*Exercise instructions*: This exercise calls for the line with "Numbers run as", the line with "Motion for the", and all lines between them in the material below, output exactly and with no other lines.

*Working data*:
..........
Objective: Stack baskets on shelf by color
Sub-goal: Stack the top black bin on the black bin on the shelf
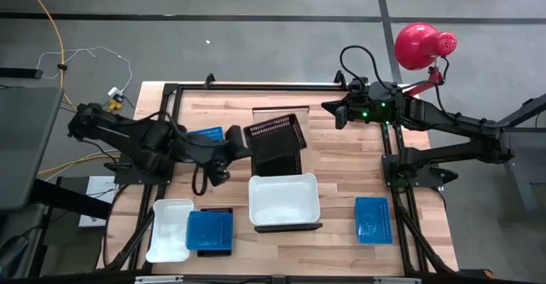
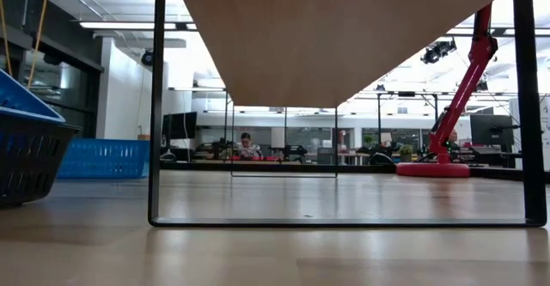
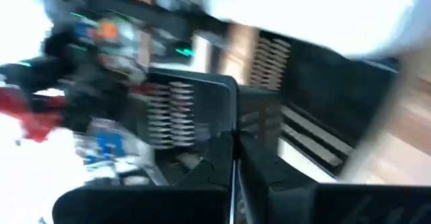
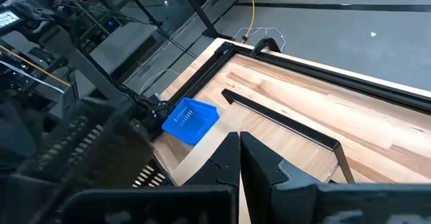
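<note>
At the near edge of the plank-patterned wooden tabletop (image 1: 341, 160), in the high view, a smooth white basket (image 1: 170, 229) lies beside a bright blue perforated basket (image 1: 210, 230) that sits on a black mesh one, only the dark rim showing. To their right a larger white basket (image 1: 284, 199), rounded at the corners and glossy, rests on another dark basket, and farther right a small blue perforated basket (image 1: 373, 219) sits alone. Toward the middle, the left gripper (image 1: 241, 142) is clamped on the rim of a tilted black mesh basket (image 1: 275, 131), which hangs over a dark basket below; the left wrist view shows its slotted black wall (image 3: 172, 109) pinched between the fingers. Just behind the left arm, another blue basket (image 1: 207, 134) lies flat. At the far side the right gripper (image 1: 329, 107) hovers with its fingers pressed together, empty. The shelf (image 2: 344, 37), a pale smooth board on a dark frame, fills the upper part of the low view. No readable writing shows.
</note>
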Available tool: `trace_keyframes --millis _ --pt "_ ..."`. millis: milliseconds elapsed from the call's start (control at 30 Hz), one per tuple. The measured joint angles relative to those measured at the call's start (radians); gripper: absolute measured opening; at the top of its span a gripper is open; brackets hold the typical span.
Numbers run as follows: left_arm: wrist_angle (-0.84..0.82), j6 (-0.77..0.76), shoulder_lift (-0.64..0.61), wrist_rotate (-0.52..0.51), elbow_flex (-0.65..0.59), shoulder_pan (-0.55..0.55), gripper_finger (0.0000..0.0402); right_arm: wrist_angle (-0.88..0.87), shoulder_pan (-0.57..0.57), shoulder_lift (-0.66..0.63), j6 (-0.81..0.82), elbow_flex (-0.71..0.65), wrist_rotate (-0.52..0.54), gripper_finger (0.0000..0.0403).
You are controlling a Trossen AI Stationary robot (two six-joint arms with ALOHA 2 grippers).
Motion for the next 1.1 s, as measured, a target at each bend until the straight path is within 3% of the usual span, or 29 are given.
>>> trace_keyframes --millis 167,300,633,1100 --pt "0.222 0.107 -0.061 0.084 -0.151 0.016 0.0000 0.003 0.000 0.000 0.000 0.000 0.003 0.0000" --pt "0.266 0.148 -0.070 0.107 -0.216 0.032 0.0000 0.014 0.000 0.000 0.025 0.000 0.003 0.0000" --pt "0.269 0.154 -0.074 0.197 -0.256 0.122 0.0000 0.026 0.000 0.000 0.035 0.000 0.019 0.0000" --pt "0.175 0.086 -0.074 0.249 -0.256 0.117 0.0000 0.018 0.000 0.000 0.033 0.000 0.031 0.0000"
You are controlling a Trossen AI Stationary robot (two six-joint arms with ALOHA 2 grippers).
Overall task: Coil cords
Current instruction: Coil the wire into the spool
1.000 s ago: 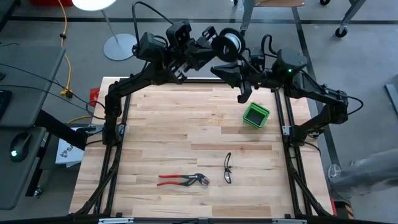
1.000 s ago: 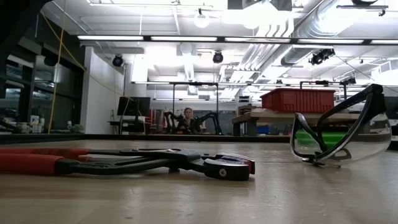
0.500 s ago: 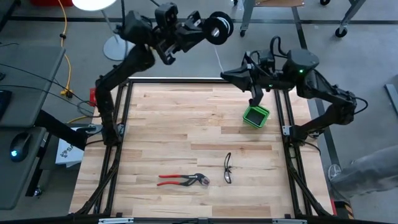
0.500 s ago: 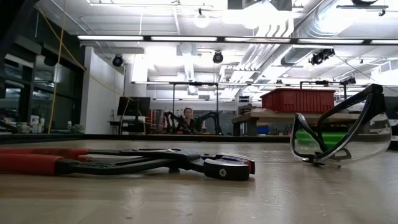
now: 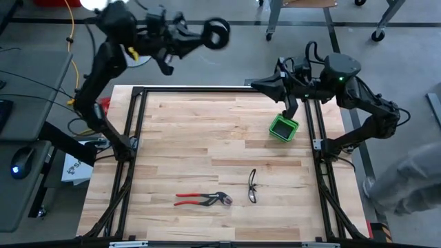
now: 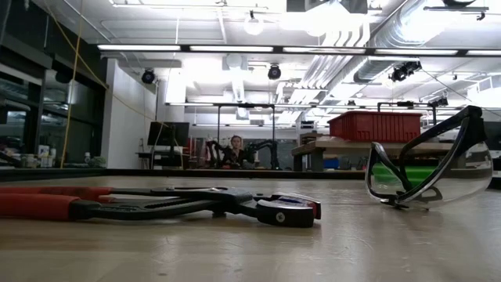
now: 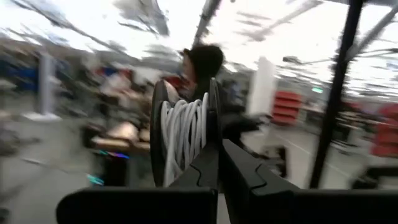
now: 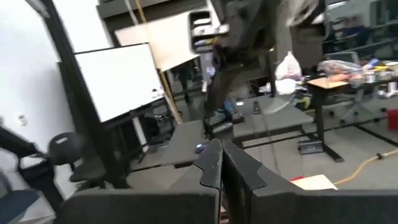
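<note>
My left gripper (image 5: 200,38) is high beyond the table's far left corner, shut on a small black spool (image 5: 217,32). The left wrist view shows the spool (image 7: 185,134) with the white cord (image 7: 181,140) wound round its core in several turns. My right gripper (image 5: 256,84) is over the table's far edge, right of the middle, pointing toward the table's left. Its fingers (image 8: 211,163) are shut. No cord shows between them, and no loose stretch of cord shows between the two grippers. My left gripper pinches one black flange of the spool (image 7: 212,140) between its two fingers, at the flange's rim. The spool stands on edge beyond the fingertips, lifted clear of the table, with the cord coils beside the held flange.
A green box (image 5: 283,127) stands at the far right, just below the right gripper. Red-handled pliers (image 5: 203,199) and safety glasses (image 5: 252,186) lie near the front; both also show in the low view, the pliers (image 6: 156,205) and the glasses (image 6: 430,168). A person (image 5: 413,182) stands off the right edge.
My left gripper has swung with the spool toward the table's left, away from the right gripper and out beyond the far edge. My right gripper has drawn a little toward the table's right edge, then stayed nearly still. Both stay shut.
</note>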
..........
*Written solution*:
Numbers run as follows: left_arm: wrist_angle (-0.84..0.82), j6 (-0.77..0.76), shoulder_lift (-0.64..0.61), wrist_rotate (-0.52..0.51), elbow_flex (-0.65..0.59), shoulder_pan (-0.55..0.55), gripper_finger (0.0000..0.0402); right_arm: wrist_angle (-0.88..0.87), shoulder_pan (-0.57..0.57), shoulder_lift (-0.66..0.63), j6 (-0.81..0.82), elbow_flex (-0.71..0.65), wrist_rotate (-0.52..0.54), gripper_finger (0.0000..0.0403).
You are controlling a Trossen AI Stationary robot (two six-joint arms with ALOHA 2 grippers).
Motion for the next 1.1 s, as measured, a target at each bend until the straight path is within 3% of the usual span, or 29 are given.

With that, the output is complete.